**What you need to do**. Without any images, write the listing below out word for word.

**Source data**.
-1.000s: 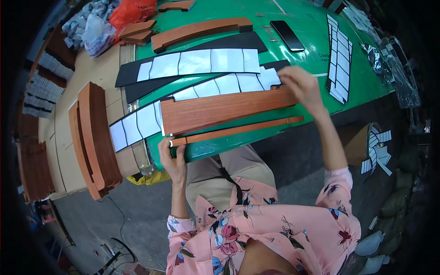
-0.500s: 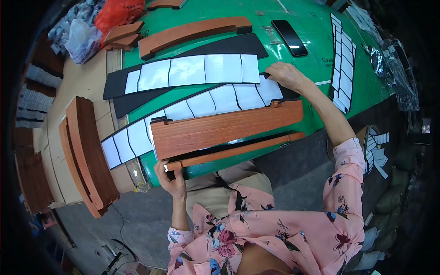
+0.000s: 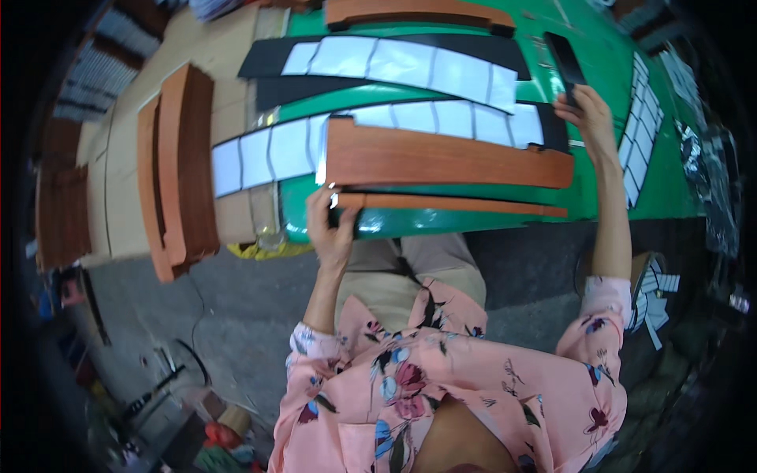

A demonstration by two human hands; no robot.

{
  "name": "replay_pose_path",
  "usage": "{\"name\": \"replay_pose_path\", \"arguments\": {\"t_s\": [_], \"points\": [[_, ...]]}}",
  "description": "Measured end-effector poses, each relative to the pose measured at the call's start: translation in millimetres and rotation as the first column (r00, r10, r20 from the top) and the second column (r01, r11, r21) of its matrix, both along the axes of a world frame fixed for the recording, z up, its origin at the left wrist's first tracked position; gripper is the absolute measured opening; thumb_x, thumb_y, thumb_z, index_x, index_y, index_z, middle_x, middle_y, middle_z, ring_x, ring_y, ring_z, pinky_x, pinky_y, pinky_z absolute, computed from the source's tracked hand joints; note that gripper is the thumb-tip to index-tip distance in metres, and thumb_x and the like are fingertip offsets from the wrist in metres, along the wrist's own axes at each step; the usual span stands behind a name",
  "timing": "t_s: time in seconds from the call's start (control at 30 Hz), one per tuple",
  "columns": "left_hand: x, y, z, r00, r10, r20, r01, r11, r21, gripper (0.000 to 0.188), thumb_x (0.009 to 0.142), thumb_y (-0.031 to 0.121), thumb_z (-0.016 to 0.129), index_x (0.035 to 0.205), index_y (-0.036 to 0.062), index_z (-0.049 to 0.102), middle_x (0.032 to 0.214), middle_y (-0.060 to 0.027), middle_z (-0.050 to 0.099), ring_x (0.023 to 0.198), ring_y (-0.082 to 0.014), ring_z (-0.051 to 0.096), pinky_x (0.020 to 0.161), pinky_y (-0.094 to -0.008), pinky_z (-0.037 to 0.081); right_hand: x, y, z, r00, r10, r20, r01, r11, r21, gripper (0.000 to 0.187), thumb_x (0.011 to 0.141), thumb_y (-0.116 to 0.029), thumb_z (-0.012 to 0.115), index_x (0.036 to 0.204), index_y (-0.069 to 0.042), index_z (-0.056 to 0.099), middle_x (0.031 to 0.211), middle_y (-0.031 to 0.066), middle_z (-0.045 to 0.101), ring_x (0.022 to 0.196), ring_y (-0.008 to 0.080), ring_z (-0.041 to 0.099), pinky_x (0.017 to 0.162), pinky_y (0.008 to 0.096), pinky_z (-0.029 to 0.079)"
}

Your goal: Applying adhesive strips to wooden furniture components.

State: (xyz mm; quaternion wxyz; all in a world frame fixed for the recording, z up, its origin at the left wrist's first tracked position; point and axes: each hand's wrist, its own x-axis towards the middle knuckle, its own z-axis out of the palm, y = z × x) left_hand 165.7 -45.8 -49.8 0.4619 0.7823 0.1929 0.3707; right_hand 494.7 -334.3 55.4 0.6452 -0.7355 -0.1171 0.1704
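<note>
Along the near edge of the table lies a brown wooden piece (image 3: 449, 154) with a black notched end. In front of it runs a narrow wooden strip (image 3: 449, 205). My left hand (image 3: 333, 229) pinches this strip's left end between thumb and fingers. At the right, my right hand (image 3: 590, 118) has its fingers curled by the near end of a black phone (image 3: 564, 59); blur hides what is between them. Behind the wooden piece lies a black strip with white backing segments (image 3: 296, 146), its black right end (image 3: 554, 130) just below my right hand.
Another white-segmented strip (image 3: 402, 63) lies on black strips behind. Curved wooden pieces stand at the left (image 3: 185, 158) and far back (image 3: 418, 14). White-patterned strips (image 3: 640, 130) lie at the right of the green tabletop (image 3: 441, 225). A bin with white scraps (image 3: 650, 292) stands on the floor.
The view has shifted, so the table things appear farther right and higher. My right hand has moved off the black strip's end toward the phone. My left hand stays at the wooden strip's end.
</note>
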Motion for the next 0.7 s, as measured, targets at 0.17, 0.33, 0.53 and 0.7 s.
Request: {"name": "replay_pose_path", "arguments": {"t_s": [0.17, 0.33, 0.53, 0.7], "points": [[-5, -7, 13, 1.000, 0.006, 0.004, -0.006, 1.000, 0.007, 0.035, 0.070, 0.001, 0.071, 0.103, 0.0012, 0.059, 0.101, -0.0122, 0.056, 0.090, -0.0243, 0.055, 0.076, -0.0314, 0.045, -114, 34, 28, 0.972, 0.222, -0.076, -0.206, 0.962, 0.182, 0.023, 0.089, -0.006, 0.053, 0.110, 0.002, 0.055, 0.090, 0.0083, 0.061, 0.080, 0.0155, 0.062, 0.076, 0.0291, 0.054], [-21, -14, 13, 0.999, -0.030, 0.031, 0.030, 1.000, -0.006, 0.036, 0.068, 0.001, 0.074, 0.101, 0.0025, 0.060, 0.096, -0.0114, 0.058, 0.083, -0.0226, 0.056, 0.068, -0.0306, 0.046, -205, 100, 22, 0.903, 0.424, -0.072, -0.421, 0.906, 0.044, 0.020, 0.083, 0.001, 0.057, 0.102, 0.003, 0.064, 0.090, 0.0070, 0.066, 0.084, 0.0131, 0.062, 0.078, 0.0246, 0.051], [-24, -4, 21, 0.981, -0.172, 0.092, 0.176, 0.984, -0.039, 0.031, 0.076, 0.006, 0.071, 0.105, 0.0038, 0.062, 0.099, -0.0082, 0.057, 0.087, -0.0173, 0.054, 0.072, -0.0271, 0.045, -250, 145, 1, 0.779, 0.433, 0.453, -0.367, 0.901, -0.229, 0.021, 0.076, -0.005, 0.068, 0.097, -0.003, 0.067, 0.096, 0.0058, 0.060, 0.080, 0.0145, 0.060, 0.067, 0.0265, 0.048], [-25, -2, 19, 0.965, -0.217, 0.145, 0.243, 0.950, -0.195, 0.027, 0.076, 0.007, 0.071, 0.101, 0.0028, 0.063, 0.098, -0.0083, 0.058, 0.083, -0.0166, 0.054, 0.071, -0.0266, 0.044, -259, 153, -9, 0.726, 0.404, 0.557, -0.266, 0.911, -0.314, 0.021, 0.072, -0.009, 0.071, 0.093, -0.005, 0.068, 0.086, 0.0063, 0.059, 0.076, 0.0195, 0.059, 0.063, 0.0300, 0.047]]}}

**Task response**.
-1.000s: 
-0.500s: 
+0.000s: 

A demonstration by two human hands; no robot.

{
  "name": "replay_pose_path",
  "usage": "{\"name\": \"replay_pose_path\", \"arguments\": {\"t_s\": [_], \"points\": [[_, ...]]}}",
  "description": "Measured end-effector poses, each relative to the pose measured at the call's start: translation in millimetres and rotation as the first column (r00, r10, r20 from the top) and the second column (r01, r11, r21) of its matrix, both along the axes of a world frame fixed for the recording, z up, its origin at the left wrist's first tracked position; gripper is the absolute measured opening; thumb_x, thumb_y, thumb_z, index_x, index_y, index_z, middle_x, middle_y, middle_z, ring_x, ring_y, ring_z, pinky_x, pinky_y, pinky_z absolute, computed from the source's tracked hand joints; note that gripper is the thumb-tip to index-tip distance in metres, and thumb_x and the like are fingertip offsets from the wrist in metres, along the wrist's own axes at each step; the usual span stands behind a name",
  "timing": "t_s: time in seconds from the call's start (control at 30 Hz), one per tuple",
  "columns": "left_hand: x, y, z, r00, r10, r20, r01, r11, r21, gripper (0.000 to 0.188), thumb_x (0.009 to 0.142), thumb_y (-0.031 to 0.121), thumb_z (-0.016 to 0.129), index_x (0.035 to 0.205), index_y (-0.036 to 0.062), index_z (-0.049 to 0.102), middle_x (0.032 to 0.214), middle_y (-0.060 to 0.027), middle_z (-0.050 to 0.099), ring_x (0.023 to 0.198), ring_y (-0.082 to 0.014), ring_z (-0.051 to 0.096), pinky_x (0.020 to 0.161), pinky_y (-0.094 to -0.008), pinky_z (-0.037 to 0.081); right_hand: x, y, z, r00, r10, r20, r01, r11, r21, gripper (0.000 to 0.187), thumb_x (0.011 to 0.141), thumb_y (-0.116 to 0.029), thumb_z (-0.012 to 0.115), index_x (0.036 to 0.204), index_y (-0.069 to 0.042), index_z (-0.056 to 0.099), middle_x (0.031 to 0.211), middle_y (-0.031 to 0.066), middle_z (-0.045 to 0.101), ring_x (0.022 to 0.196), ring_y (-0.008 to 0.080), ring_z (-0.041 to 0.099), pinky_x (0.017 to 0.162), pinky_y (0.008 to 0.096), pinky_z (-0.029 to 0.079)"
}

Your goal: Applying adhesive strips to wooden furniture components.

State: (xyz mm; quaternion wxyz; all in a world frame fixed for the recording, z up, its origin at the left wrist's first tracked position; point and axes: each hand's wrist, its own x-axis towards the middle knuckle, its own z-axis out of the palm, y = z × x) left_hand 165.7 -45.8 -49.8 0.4619 0.7823 0.1929 0.3707; right_hand 494.7 -334.3 55.4 0.6452 -0.7355 -0.1171 0.1704
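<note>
Along the near edge of the table lies a brown wooden piece (image 3: 449, 154) with a black notched end. In front of it runs a narrow wooden strip (image 3: 449, 205). My left hand (image 3: 333, 229) pinches this strip's left end between thumb and fingers. At the right, my right hand (image 3: 590, 118) has its fingers curled by the near end of a black phone (image 3: 564, 59); blur hides what is between them. Behind the wooden piece lies a black strip with white backing segments (image 3: 296, 146), its black right end (image 3: 554, 130) just below my right hand.
Another white-segmented strip (image 3: 402, 63) lies on black strips behind. Curved wooden pieces stand at the left (image 3: 185, 158) and far back (image 3: 418, 14). White-patterned strips (image 3: 640, 130) lie at the right of the green tabletop (image 3: 441, 225). A bin with white scraps (image 3: 650, 292) stands on the floor.
The view has shifted, so the table things appear farther right and higher. My right hand has moved off the black strip's end toward the phone. My left hand stays at the wooden strip's end.
</note>
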Motion for the next 0.7 s, as measured, targets at 0.17, 0.33, 0.53 and 0.7 s.
Request: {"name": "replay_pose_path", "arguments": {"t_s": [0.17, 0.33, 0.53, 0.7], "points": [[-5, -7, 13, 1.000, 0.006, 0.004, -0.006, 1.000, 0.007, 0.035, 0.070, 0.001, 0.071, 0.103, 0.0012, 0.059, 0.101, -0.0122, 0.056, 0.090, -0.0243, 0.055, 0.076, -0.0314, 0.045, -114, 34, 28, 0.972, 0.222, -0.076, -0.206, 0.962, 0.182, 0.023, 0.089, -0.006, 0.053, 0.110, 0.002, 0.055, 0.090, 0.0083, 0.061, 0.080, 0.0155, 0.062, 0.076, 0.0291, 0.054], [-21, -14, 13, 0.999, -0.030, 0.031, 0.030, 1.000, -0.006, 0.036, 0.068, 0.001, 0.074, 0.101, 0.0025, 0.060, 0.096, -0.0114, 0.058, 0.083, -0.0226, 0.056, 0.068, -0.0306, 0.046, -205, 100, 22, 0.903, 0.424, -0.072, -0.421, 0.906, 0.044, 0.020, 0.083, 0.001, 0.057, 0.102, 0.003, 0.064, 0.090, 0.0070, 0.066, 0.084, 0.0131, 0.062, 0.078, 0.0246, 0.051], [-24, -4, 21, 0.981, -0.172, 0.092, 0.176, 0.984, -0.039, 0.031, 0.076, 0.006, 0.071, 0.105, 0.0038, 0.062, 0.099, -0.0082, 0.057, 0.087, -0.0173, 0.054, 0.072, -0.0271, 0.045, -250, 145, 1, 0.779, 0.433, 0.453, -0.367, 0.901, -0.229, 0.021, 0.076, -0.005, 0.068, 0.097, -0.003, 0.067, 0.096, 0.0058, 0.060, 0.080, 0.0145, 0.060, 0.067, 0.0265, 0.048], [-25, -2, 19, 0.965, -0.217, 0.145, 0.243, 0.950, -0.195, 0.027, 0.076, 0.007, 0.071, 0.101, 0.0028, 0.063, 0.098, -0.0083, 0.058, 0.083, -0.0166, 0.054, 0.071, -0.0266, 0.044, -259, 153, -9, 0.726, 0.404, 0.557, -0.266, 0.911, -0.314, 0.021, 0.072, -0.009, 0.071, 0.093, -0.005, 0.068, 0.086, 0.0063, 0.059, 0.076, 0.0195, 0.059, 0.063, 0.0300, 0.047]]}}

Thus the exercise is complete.